Many of the buildings under construction in SoMa also will feature more creative and collaborative open space, a concept toward which even non-tech office users are gravitating, Rooney said. In the South Financial District, Fortress Investment Group built out the 42nd floor at One Market into more collaborative space a couple of years ago, for example, and more recently, American Eagle Outfitters did the same on the 8th floor of 49 Stevenson.
The demand for SoMa space is making it a more expensive place to do business, however. According to Jones Lang LaSalle, the average asking annual rental rate of $57.19/square foot in the South Financial District in the third quarter represented a year-over-year hike of 9 percent. But in the surrounding SoMa submarkets to the west and south, the average asking rental rate spiked nearly 23 percent to $57.25/square foot over the same period. The average asking rental rate in the North Financial District climbed 12 percent to $57.96/square foot, Jones Lang reported.
Yet rent growth in the North Financial District could slow soon. Law and financial firms that historically kept the San Francisco office market upright during tough times are sitting on vast amounts of unnecessary space, Barker said, and they will consolidate into materially less square footage as leases expire over the next few years.
What’s more, the South Financial District rebounded from the most recent recession more quickly than its northern counterpart, said Amber Schiada, Jones Lang’s research manager for Northern California. That’s also a reversal of historical norms.
For those reasons, landlords in the North Financial District are trying to rehab the small floor plates in their high rises into creative space to lure tech companies. Those potential tenants are seeking nearly 2 million square feet of the 7 million square feet that companies in the market are hunting, according to Jones Lang.

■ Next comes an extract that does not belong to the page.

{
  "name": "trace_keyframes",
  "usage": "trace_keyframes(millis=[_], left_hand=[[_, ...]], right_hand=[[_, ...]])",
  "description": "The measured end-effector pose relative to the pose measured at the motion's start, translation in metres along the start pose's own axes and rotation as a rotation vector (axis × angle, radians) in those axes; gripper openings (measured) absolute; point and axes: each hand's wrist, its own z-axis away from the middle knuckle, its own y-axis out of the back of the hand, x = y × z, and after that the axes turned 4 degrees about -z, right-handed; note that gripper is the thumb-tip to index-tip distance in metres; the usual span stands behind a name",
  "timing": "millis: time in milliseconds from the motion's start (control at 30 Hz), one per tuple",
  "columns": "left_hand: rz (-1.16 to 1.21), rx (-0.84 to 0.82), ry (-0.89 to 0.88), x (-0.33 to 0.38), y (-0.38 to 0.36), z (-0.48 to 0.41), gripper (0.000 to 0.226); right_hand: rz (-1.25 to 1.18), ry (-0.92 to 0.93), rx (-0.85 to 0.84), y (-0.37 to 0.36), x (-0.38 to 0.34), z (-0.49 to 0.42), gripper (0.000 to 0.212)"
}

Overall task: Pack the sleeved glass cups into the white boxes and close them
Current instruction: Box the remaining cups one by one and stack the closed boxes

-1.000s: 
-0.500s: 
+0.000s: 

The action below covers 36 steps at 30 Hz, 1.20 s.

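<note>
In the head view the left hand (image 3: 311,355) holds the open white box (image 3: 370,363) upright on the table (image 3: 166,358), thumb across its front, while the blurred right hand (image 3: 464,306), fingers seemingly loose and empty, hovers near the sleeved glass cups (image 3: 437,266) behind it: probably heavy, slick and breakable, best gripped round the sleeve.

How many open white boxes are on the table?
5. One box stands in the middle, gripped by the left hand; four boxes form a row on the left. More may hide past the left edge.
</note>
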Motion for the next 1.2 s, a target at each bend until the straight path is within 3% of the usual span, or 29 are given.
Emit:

In a few instances landlords with buildings on the southern edge of the district have succeeded in attracting SoMa tech tenants. Document productivity and workforce solutions firm Nitro PDF moved into 225 Bush St. a year ago, according to CompStak. The historic building, with its opening windows and high ceilings, is more likely to attract tenants looking for creative space, Barker said.
What’s more, earlier this year mobile security provider Lookout moved into One Front Street. There the landlord jettisoned the drop ceilings, Schiada added.
“It’s a little bit more difficult in a high rise to get the brick and timber feel or operable windows,” she said. “But we’ve seen some pretty cool build-outs.”